*WHAT YOU SHOULD DO*:
Give the lines below again exactly, starting with the line that holds "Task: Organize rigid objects" and going on through the line that holds "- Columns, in".

*INFORMATION*:

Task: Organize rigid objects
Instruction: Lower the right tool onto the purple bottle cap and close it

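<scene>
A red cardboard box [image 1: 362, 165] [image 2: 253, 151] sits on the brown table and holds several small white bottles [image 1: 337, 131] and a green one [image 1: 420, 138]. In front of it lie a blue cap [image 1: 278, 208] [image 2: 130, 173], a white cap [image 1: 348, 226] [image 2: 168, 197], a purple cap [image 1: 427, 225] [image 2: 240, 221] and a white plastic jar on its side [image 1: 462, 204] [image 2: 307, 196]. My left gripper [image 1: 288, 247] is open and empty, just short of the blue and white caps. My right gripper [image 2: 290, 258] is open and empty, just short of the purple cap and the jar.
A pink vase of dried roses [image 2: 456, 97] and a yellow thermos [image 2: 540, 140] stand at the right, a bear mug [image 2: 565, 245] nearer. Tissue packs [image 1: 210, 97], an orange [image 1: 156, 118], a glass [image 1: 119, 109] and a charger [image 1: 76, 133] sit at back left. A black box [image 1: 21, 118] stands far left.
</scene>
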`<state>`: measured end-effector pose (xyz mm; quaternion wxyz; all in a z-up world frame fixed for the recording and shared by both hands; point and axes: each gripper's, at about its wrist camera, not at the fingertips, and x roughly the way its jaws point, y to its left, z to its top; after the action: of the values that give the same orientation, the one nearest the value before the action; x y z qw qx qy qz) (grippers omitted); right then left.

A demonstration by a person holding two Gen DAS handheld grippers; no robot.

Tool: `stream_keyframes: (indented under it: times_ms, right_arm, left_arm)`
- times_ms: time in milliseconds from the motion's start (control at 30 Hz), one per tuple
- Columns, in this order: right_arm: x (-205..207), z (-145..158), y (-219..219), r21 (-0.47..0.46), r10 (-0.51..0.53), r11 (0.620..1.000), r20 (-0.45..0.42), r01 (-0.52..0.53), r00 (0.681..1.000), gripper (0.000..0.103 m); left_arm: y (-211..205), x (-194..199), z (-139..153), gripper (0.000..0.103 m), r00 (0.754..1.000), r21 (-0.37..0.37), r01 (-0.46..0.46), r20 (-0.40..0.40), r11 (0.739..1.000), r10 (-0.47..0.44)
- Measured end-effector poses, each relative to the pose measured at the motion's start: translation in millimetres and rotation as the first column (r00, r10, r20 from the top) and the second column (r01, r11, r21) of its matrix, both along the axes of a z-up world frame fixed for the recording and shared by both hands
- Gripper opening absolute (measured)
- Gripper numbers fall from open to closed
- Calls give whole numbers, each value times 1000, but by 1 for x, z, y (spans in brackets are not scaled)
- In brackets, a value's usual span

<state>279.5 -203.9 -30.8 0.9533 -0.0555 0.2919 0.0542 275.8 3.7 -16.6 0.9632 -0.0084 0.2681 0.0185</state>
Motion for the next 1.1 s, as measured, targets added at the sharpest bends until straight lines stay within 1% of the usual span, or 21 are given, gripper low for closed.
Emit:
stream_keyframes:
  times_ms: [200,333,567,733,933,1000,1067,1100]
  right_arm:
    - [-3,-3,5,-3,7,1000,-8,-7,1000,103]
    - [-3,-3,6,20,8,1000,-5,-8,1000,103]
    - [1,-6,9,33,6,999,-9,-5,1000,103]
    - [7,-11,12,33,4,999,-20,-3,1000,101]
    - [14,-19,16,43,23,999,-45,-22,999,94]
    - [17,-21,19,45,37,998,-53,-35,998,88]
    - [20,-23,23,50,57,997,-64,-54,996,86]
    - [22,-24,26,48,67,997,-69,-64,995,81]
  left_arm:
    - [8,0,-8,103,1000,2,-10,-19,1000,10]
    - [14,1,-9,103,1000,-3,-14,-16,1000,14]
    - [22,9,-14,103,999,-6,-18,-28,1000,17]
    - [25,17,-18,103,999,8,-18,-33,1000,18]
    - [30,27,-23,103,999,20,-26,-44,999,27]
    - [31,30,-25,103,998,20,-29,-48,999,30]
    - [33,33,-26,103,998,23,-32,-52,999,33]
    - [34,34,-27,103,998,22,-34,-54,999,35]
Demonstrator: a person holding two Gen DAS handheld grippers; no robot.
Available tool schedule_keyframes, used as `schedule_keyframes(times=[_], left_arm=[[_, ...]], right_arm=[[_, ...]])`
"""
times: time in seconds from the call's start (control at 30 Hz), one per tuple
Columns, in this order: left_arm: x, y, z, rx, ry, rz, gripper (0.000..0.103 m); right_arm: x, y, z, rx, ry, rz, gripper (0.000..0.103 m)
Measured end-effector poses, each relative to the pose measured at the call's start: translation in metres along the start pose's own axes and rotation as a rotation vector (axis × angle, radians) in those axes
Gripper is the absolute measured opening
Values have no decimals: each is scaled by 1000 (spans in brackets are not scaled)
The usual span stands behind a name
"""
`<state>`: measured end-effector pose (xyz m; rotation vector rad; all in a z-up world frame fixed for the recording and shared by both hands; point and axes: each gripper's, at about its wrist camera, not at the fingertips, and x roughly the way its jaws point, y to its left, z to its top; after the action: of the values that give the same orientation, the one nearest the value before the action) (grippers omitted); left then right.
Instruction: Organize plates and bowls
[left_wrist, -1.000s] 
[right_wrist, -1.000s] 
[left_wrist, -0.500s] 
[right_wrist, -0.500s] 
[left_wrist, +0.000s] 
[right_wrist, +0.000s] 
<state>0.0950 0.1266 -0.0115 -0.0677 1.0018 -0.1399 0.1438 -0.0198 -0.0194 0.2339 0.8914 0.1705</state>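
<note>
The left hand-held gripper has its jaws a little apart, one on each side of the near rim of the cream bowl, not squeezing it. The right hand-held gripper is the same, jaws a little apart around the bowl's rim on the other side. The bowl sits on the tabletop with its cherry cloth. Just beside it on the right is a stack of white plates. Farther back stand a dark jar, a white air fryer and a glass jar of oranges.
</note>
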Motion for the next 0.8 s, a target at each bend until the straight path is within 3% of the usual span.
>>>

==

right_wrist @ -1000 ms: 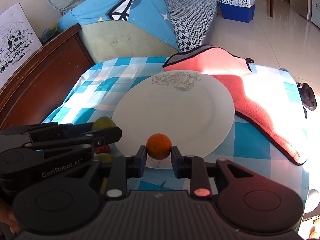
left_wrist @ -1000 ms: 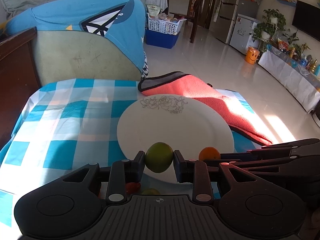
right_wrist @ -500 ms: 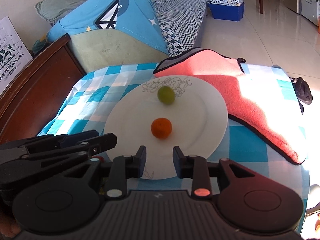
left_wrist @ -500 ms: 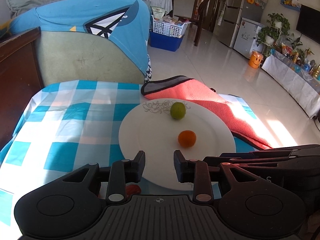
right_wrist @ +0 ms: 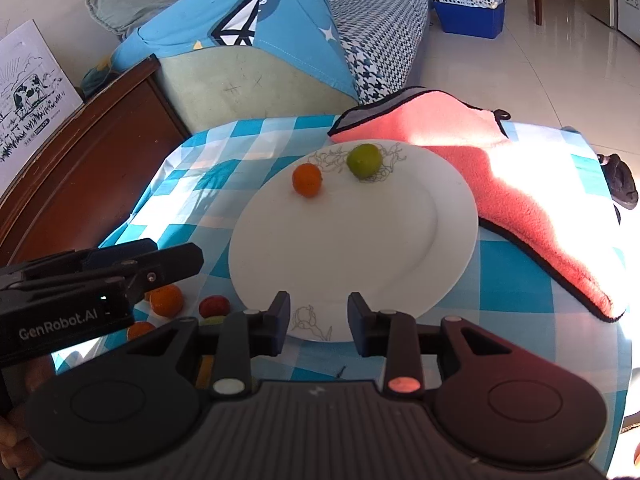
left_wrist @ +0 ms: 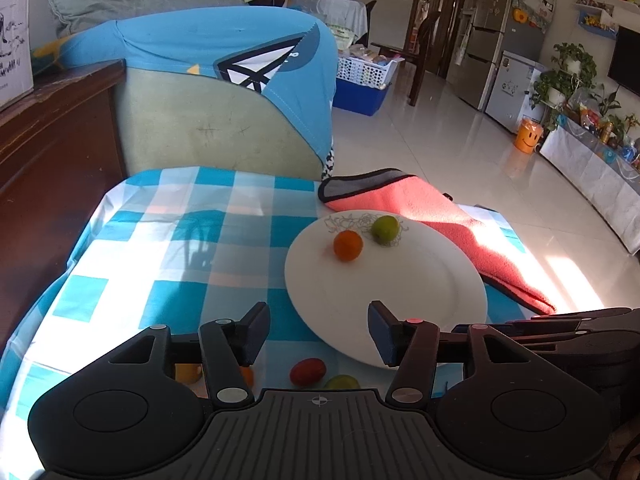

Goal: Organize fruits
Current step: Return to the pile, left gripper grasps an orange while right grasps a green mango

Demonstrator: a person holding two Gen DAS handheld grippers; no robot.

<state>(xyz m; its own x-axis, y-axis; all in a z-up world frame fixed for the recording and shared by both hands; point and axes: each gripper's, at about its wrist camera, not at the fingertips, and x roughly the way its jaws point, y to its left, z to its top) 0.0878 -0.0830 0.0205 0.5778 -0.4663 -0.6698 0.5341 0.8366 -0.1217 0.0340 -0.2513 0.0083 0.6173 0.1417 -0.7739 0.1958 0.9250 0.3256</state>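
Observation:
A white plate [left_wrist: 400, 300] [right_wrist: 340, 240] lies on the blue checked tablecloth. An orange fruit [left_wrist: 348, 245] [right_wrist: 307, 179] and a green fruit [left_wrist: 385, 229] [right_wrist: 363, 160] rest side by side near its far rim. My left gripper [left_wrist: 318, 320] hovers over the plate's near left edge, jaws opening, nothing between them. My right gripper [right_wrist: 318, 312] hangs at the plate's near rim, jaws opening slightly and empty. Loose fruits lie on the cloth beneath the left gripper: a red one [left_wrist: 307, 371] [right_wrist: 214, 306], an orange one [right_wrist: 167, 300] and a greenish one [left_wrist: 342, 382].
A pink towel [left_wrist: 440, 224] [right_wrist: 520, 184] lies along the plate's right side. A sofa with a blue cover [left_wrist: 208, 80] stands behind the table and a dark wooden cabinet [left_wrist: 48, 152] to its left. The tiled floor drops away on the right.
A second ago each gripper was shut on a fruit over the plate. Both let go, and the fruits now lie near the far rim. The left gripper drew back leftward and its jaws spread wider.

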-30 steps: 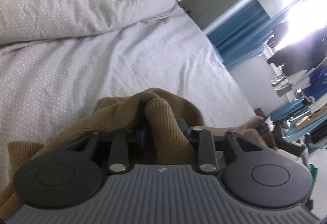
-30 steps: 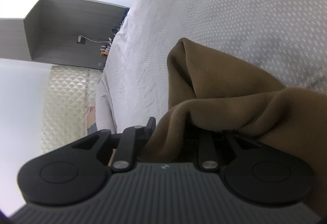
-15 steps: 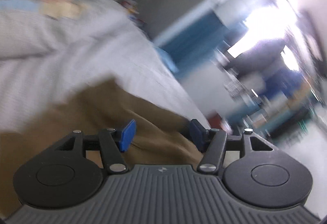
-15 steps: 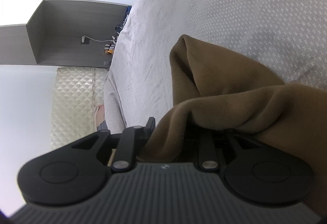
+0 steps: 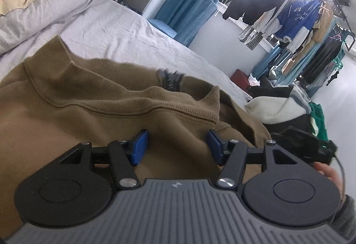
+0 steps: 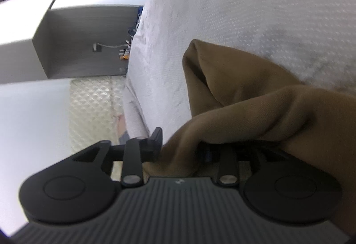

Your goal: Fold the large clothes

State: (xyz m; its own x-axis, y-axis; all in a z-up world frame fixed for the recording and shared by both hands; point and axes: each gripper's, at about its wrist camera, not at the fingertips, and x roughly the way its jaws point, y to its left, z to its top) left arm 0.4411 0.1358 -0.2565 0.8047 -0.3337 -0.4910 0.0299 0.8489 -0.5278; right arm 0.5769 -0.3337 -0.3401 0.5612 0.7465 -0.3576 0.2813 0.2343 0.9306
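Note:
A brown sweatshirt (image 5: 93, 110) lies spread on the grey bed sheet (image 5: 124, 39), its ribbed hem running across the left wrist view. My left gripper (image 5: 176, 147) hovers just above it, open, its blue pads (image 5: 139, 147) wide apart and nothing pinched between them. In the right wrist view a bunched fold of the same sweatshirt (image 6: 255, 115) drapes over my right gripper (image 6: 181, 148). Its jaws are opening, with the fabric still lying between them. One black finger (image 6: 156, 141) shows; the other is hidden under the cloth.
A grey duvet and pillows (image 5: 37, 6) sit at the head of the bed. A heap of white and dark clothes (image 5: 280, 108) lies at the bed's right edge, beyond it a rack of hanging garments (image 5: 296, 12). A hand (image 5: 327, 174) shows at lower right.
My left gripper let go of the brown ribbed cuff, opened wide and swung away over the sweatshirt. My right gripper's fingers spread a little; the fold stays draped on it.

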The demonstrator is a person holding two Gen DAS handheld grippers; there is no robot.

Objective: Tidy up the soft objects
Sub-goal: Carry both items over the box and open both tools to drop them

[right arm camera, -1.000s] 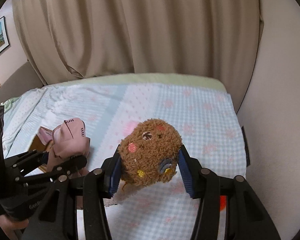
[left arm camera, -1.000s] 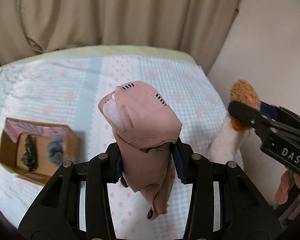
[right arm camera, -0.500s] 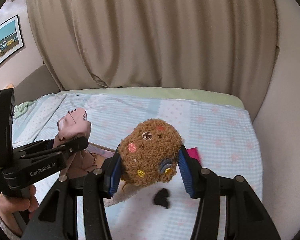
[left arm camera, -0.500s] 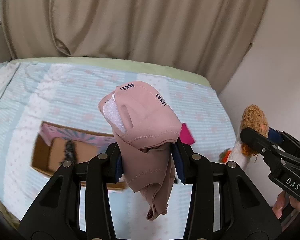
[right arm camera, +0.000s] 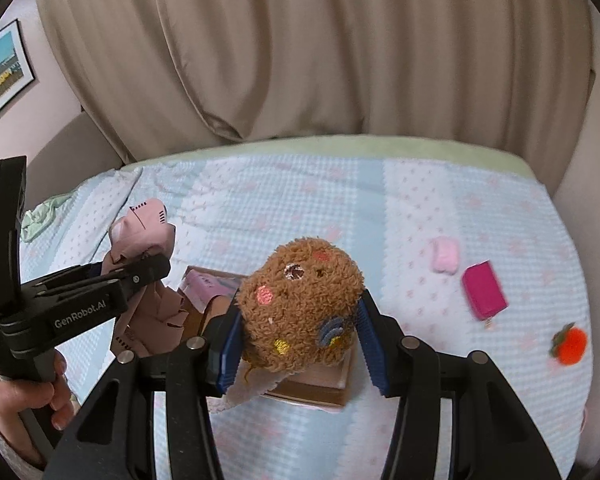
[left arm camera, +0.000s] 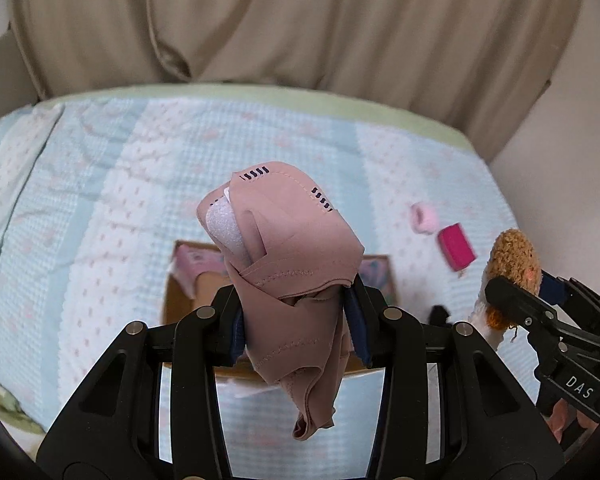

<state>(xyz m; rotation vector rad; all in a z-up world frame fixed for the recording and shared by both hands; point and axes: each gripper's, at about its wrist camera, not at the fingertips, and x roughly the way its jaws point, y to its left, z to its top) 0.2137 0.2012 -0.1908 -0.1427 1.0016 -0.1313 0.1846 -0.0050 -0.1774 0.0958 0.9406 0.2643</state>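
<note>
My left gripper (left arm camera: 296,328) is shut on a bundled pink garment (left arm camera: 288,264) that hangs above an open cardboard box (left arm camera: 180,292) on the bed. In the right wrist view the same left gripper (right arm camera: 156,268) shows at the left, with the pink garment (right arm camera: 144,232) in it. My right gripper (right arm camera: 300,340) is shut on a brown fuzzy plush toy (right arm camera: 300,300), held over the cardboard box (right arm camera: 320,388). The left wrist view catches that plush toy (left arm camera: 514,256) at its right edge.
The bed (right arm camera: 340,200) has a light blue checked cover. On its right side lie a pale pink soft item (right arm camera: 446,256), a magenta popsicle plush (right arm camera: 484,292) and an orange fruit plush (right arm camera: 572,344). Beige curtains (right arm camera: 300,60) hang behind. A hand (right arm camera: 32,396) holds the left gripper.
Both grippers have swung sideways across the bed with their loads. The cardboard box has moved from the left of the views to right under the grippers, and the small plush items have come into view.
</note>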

*ANSWER SPACE*:
Task: Organize rigid objects
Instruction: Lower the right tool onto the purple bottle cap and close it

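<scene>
A red cardboard box [image 1: 362, 165] [image 2: 253, 151] sits on the brown table and holds several small white bottles [image 1: 337, 131] and a green one [image 1: 420, 138]. In front of it lie a blue cap [image 1: 278, 208] [image 2: 130, 173], a white cap [image 1: 348, 226] [image 2: 168, 197], a purple cap [image 1: 427, 225] [image 2: 240, 221] and a white plastic jar on its side [image 1: 462, 204] [image 2: 307, 196]. My left gripper [image 1: 288, 247] is open and empty, just short of the blue and white caps. My right gripper [image 2: 290, 258] is open and empty, just short of the purple cap and the jar.
A pink vase of dried roses [image 2: 456, 97] and a yellow thermos [image 2: 540, 140] stand at the right, a bear mug [image 2: 565, 245] nearer. Tissue packs [image 1: 210, 97], an orange [image 1: 156, 118], a glass [image 1: 119, 109] and a charger [image 1: 76, 133] sit at back left. A black box [image 1: 21, 118] stands far left.
</scene>
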`<state>`: measured end-effector pose (xyz mm; quaternion wxyz; all in a z-up world frame fixed for the recording and shared by both hands; point and axes: each gripper's, at about its wrist camera, not at the fingertips, and x roughly the way its jaws point, y to its left, z to its top; after the action: of the values that give the same orientation, the one nearest the value before the action; x y z qw qx qy qz) (grippers omitted); right then left.

A demonstration by a person holding two Gen DAS handheld grippers; no robot.

Tool: `stream_keyframes: (indented under it: times_ms, right_arm, left_arm)`
- times_ms: time in milliseconds from the motion's start (control at 30 Hz), one per tuple
- Columns, in this order: right_arm: x (-205..207), z (-145..158), y (-219..219), r21 (-0.47..0.46), r10 (-0.51..0.53), r11 (0.620..1.000), r20 (-0.45..0.42), r01 (-0.52..0.53), r00 (0.681..1.000), gripper (0.000..0.103 m); left_arm: y (-211..205), x (-194..199), z (-139..153), gripper (0.000..0.103 m), r00 (0.754..1.000), r21 (-0.37..0.37), r01 (-0.46..0.46), r20 (-0.40..0.40), r11 (0.739..1.000), r10 (-0.47..0.44)

No additional answer is needed.